## Exercise details:
In the entries below, find each line with the word "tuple" and return it.

## Record excerpts:
···
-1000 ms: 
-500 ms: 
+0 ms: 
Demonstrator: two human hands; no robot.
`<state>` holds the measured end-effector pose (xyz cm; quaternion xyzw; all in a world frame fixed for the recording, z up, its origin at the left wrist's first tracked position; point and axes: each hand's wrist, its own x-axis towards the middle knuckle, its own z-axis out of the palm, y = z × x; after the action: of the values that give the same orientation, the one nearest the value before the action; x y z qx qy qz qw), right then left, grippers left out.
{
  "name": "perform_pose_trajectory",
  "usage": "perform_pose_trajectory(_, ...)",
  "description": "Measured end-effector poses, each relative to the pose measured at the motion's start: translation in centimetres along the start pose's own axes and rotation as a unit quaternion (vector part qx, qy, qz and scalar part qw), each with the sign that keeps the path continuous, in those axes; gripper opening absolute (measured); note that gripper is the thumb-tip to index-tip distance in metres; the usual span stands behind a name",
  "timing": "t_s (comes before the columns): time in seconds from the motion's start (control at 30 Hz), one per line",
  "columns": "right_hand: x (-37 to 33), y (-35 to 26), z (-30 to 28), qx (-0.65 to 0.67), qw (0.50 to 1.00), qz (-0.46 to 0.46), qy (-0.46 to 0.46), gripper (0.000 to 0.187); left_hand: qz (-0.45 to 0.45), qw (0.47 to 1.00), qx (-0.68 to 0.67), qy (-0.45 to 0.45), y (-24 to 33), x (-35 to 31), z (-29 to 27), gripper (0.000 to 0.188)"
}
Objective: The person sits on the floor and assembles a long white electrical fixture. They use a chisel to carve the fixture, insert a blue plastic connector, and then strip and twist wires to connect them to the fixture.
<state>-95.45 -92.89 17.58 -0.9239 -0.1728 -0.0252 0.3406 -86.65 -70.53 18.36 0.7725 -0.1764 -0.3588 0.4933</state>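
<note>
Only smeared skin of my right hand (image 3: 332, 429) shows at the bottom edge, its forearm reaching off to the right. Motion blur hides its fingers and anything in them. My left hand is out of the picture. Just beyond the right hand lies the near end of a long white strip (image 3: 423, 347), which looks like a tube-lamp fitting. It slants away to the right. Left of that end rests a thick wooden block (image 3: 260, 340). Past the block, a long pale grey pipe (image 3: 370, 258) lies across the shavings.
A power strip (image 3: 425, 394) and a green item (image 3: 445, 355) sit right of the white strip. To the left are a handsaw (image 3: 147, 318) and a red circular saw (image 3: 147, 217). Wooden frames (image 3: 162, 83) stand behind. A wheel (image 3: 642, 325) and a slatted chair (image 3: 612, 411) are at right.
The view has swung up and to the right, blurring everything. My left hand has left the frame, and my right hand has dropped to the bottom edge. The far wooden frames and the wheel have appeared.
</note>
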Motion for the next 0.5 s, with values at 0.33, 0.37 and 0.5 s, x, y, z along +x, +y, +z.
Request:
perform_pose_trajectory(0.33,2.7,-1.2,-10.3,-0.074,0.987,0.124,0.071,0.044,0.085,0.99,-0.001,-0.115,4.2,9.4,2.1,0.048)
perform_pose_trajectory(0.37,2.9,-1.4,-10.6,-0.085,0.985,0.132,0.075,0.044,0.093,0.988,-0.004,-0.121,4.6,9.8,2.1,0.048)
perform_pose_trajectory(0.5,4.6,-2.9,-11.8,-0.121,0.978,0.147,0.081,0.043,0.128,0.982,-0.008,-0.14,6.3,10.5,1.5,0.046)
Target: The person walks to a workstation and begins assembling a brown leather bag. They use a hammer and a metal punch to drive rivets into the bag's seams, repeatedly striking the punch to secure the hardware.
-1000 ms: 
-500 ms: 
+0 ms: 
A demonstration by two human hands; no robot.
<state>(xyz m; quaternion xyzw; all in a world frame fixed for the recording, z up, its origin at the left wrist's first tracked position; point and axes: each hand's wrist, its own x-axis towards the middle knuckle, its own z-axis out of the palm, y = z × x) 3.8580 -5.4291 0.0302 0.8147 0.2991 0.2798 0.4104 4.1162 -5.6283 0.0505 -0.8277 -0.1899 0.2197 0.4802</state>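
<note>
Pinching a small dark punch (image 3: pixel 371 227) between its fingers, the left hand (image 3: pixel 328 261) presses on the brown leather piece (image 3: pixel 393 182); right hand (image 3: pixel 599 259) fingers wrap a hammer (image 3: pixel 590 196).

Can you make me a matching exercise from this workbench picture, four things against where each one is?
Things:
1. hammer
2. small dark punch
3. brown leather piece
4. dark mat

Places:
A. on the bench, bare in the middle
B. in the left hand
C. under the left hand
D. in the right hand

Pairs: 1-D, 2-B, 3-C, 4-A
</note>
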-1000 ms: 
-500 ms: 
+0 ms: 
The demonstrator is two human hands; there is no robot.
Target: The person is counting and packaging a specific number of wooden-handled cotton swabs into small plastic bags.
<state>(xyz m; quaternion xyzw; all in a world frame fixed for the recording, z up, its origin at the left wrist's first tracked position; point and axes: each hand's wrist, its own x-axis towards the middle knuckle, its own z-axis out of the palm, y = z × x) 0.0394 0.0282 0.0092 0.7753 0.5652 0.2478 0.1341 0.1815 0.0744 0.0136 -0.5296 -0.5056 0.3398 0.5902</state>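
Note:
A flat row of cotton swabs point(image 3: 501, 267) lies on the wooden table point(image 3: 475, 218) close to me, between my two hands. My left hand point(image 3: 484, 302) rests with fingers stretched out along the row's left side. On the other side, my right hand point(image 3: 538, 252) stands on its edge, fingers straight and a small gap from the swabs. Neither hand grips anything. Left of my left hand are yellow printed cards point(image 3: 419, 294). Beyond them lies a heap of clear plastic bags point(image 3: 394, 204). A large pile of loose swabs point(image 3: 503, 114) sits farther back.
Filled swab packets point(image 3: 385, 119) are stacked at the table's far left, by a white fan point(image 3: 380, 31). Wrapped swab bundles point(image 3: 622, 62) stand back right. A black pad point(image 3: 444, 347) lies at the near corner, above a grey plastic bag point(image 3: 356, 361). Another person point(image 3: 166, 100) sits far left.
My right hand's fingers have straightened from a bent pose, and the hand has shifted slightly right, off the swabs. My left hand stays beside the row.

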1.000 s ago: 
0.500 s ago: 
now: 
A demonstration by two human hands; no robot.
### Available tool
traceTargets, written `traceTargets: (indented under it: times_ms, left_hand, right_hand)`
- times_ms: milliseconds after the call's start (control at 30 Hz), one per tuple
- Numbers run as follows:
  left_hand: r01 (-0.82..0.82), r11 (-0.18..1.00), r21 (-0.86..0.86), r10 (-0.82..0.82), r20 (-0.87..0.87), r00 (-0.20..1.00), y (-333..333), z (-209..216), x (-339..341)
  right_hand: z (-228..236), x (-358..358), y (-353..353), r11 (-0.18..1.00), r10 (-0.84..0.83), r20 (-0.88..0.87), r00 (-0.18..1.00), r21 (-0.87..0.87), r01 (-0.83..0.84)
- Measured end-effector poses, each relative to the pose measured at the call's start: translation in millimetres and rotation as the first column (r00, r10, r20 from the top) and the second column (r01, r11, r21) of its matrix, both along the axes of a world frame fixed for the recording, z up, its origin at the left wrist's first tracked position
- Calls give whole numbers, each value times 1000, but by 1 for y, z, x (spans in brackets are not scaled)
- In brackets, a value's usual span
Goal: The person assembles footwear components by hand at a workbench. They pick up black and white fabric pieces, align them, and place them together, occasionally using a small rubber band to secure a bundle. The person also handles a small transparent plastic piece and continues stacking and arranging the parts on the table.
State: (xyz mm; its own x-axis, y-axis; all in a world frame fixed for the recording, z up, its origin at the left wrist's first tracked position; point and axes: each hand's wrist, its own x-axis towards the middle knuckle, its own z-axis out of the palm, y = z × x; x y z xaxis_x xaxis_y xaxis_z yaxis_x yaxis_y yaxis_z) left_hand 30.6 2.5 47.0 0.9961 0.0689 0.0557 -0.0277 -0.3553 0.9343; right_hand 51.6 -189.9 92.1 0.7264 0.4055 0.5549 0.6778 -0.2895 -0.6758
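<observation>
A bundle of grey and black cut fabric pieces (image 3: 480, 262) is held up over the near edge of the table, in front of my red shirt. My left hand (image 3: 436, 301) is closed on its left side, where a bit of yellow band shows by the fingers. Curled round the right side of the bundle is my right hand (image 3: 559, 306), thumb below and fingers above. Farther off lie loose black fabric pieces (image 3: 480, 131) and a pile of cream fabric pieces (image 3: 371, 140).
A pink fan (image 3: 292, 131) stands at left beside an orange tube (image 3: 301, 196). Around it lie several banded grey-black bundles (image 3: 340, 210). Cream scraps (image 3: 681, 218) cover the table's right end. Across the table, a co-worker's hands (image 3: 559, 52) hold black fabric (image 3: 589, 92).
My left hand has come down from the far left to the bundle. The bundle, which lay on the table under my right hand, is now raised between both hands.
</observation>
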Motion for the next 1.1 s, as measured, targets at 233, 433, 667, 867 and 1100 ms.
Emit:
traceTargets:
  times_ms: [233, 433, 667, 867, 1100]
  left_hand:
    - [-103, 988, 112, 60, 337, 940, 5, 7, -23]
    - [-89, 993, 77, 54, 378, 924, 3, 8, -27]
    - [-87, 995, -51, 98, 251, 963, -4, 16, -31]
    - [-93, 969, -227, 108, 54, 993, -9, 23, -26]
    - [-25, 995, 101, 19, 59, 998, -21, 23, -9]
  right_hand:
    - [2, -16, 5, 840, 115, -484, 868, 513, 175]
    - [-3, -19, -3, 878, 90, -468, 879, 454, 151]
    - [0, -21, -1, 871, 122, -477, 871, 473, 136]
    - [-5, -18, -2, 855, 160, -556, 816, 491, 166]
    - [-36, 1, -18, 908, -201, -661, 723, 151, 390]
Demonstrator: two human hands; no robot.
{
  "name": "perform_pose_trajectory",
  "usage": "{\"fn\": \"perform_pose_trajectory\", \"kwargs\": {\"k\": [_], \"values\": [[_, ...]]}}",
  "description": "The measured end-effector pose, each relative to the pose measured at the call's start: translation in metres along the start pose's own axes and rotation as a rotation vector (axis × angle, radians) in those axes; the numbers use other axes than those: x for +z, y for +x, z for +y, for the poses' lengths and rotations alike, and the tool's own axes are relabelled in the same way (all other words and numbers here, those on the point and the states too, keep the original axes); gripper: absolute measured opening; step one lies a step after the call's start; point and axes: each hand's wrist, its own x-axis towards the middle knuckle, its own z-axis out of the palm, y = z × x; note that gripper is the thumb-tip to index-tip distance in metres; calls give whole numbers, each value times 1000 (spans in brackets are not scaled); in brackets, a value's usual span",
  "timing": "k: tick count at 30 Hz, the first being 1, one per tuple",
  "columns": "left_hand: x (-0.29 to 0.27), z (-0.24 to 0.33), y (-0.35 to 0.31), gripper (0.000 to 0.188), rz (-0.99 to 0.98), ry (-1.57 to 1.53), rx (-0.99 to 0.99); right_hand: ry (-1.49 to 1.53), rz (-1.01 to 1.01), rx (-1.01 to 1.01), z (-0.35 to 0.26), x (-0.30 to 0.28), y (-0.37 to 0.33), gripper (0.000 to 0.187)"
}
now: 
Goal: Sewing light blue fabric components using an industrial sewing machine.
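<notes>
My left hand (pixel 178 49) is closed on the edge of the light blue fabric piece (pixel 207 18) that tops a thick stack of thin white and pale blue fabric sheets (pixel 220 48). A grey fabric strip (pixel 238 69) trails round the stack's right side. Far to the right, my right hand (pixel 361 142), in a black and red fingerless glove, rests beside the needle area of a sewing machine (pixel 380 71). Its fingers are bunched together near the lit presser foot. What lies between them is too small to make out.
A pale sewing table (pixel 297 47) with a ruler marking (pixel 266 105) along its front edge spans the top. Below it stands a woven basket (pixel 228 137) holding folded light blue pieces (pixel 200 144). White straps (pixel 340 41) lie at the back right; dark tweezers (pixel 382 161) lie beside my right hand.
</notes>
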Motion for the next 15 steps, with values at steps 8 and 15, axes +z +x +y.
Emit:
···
## Response to this task:
- times_ms: milliseconds after the call's start (control at 30 Hz), one per tuple
  "timing": "k: tick count at 30 Hz, the first being 1, one per tuple",

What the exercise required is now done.